* **Try it**:
Go through the lines below and repeat each one exactly, skipping pictures.

START Data section

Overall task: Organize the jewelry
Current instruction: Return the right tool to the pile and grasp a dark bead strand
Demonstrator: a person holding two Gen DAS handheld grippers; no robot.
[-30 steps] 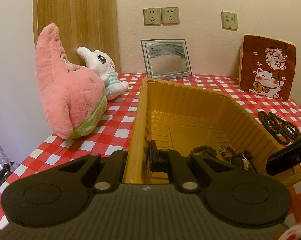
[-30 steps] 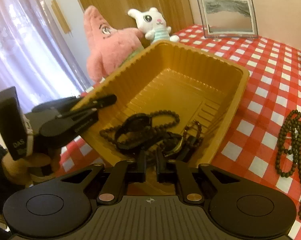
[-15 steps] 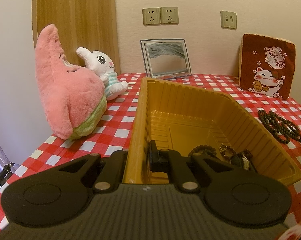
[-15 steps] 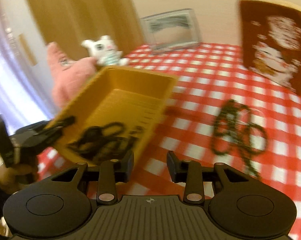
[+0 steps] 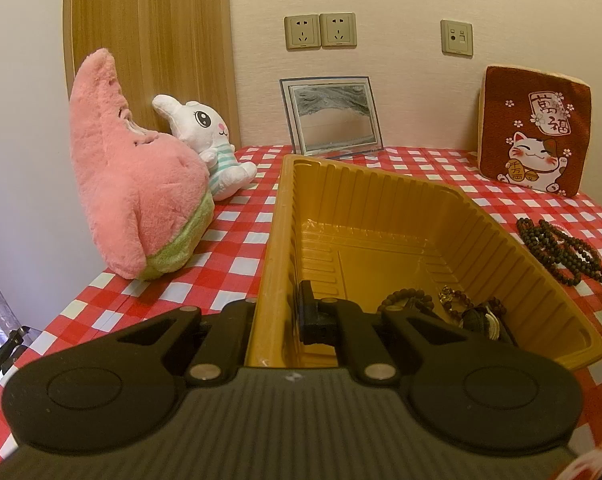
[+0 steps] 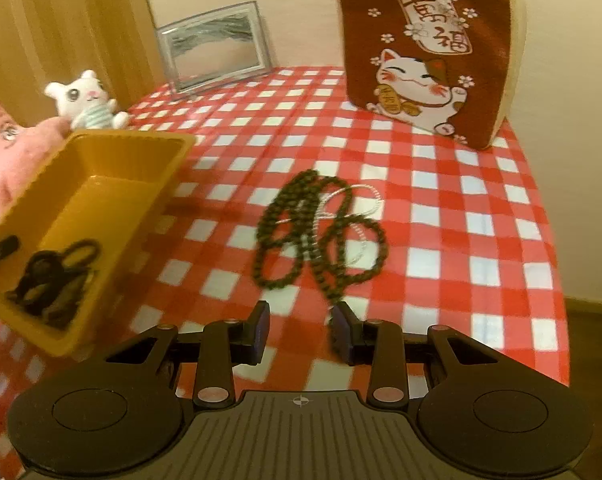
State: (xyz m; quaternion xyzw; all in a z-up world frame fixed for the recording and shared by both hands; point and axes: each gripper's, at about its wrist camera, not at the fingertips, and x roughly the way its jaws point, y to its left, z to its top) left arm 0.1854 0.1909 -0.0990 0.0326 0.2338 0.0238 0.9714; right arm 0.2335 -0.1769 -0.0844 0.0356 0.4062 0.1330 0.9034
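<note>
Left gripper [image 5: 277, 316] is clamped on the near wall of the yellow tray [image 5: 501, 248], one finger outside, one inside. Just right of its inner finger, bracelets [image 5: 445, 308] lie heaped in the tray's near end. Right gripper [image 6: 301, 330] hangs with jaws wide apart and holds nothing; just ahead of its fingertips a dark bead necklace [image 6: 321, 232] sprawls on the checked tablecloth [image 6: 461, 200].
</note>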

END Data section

* **Your response**:
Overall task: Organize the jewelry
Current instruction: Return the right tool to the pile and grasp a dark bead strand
Demonstrator: a person holding two Gen DAS handheld grippers; no robot.
[-30 steps] 
[-30 steps] 
[-15 steps] 
[-15 steps] 
[+0 steps] 
[+0 steps] 
State: (xyz m; quaternion xyzw; all in a z-up world frame fixed for the recording and shared by both hands; point and axes: each gripper's, at about its wrist camera, not at the fingertips, and x roughly the way its jaws point, y to its left, z to its top) left arm 0.1854 0.1909 -0.0990 0.0326 0.2338 0.0238 0.9714; right arm 0.2335 -0.1769 -0.0844 0.0356 0.4062 0.1330 0.9034
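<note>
Left gripper [image 5: 277, 316] is clamped on the near wall of the yellow tray [image 5: 501, 248], one finger outside, one inside. Just right of its inner finger, bracelets [image 5: 445, 308] lie heaped in the tray's near end. Right gripper [image 6: 301, 330] hangs with jaws wide apart and holds nothing; just ahead of its fingertips a dark bead necklace [image 6: 321, 232] sprawls on the checked tablecloth [image 6: 461, 200].
</note>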

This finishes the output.